WHAT IS EXPECTED> Check every line of the data for the word "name", and copy those that have it.

------------------------------------------------------------------------

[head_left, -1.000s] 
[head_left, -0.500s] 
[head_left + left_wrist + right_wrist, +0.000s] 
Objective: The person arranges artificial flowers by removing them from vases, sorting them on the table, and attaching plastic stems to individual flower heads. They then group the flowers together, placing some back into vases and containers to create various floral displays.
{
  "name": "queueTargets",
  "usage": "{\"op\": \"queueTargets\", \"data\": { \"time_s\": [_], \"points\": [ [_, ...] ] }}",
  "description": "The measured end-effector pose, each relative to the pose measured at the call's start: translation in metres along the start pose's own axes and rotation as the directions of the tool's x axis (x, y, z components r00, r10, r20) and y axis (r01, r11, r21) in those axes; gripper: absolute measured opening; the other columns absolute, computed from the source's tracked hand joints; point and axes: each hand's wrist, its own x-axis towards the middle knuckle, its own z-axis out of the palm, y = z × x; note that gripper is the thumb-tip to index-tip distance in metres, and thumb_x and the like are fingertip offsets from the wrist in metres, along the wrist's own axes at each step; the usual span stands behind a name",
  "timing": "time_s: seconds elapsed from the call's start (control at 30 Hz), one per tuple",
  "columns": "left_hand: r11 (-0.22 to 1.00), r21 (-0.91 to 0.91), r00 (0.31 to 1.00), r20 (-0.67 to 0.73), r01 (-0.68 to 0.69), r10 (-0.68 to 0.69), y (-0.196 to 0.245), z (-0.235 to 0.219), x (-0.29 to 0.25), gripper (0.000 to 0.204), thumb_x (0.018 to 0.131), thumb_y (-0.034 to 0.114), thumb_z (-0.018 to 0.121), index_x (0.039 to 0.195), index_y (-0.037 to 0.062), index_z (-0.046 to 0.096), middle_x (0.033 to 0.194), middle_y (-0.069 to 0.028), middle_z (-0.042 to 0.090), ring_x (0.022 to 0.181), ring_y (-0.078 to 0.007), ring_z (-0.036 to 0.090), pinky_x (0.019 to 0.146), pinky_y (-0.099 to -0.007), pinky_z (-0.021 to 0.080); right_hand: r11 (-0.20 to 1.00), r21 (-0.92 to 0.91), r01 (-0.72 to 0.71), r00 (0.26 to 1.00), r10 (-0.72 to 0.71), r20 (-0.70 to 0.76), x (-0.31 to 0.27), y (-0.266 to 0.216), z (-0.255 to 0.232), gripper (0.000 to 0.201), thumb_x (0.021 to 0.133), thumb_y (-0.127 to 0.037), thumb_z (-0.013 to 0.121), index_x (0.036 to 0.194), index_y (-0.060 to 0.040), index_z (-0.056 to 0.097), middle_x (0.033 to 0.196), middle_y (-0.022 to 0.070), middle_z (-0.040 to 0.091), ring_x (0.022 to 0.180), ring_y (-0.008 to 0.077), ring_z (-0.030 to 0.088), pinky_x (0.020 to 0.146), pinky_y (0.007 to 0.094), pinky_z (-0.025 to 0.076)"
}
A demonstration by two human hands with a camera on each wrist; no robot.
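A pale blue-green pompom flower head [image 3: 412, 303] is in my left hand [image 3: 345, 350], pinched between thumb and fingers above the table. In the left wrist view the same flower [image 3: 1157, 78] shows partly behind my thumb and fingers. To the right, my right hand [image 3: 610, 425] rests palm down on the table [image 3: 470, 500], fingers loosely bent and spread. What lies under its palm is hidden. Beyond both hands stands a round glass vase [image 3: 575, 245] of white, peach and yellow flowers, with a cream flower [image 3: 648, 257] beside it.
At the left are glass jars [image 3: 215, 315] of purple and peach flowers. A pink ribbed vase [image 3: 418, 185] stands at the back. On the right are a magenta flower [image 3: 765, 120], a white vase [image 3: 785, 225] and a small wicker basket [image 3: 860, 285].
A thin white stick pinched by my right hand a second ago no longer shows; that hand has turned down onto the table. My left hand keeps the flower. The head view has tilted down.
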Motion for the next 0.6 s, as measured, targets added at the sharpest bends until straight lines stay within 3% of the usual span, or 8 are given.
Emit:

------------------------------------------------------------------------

TASK RESULT>
  "name": "queueTargets",
  "description": "The measured end-effector pose, each relative to the pose measured at the call's start: translation in metres along the start pose's own axes and rotation as the directions of the tool's x axis (x, y, z components r00, r10, r20) and y axis (r01, r11, r21) in those axes; gripper: absolute measured opening; the other columns absolute, computed from the source's tracked hand joints; point and axes: each hand's wrist, its own x-axis towards the middle knuckle, its own z-axis out of the palm, y = z × x; note that gripper is the thumb-tip to index-tip distance in metres, and thumb_x and the like are fingertip offsets from the wrist in metres, along the wrist's own axes at each step; the usual span stands behind a name",

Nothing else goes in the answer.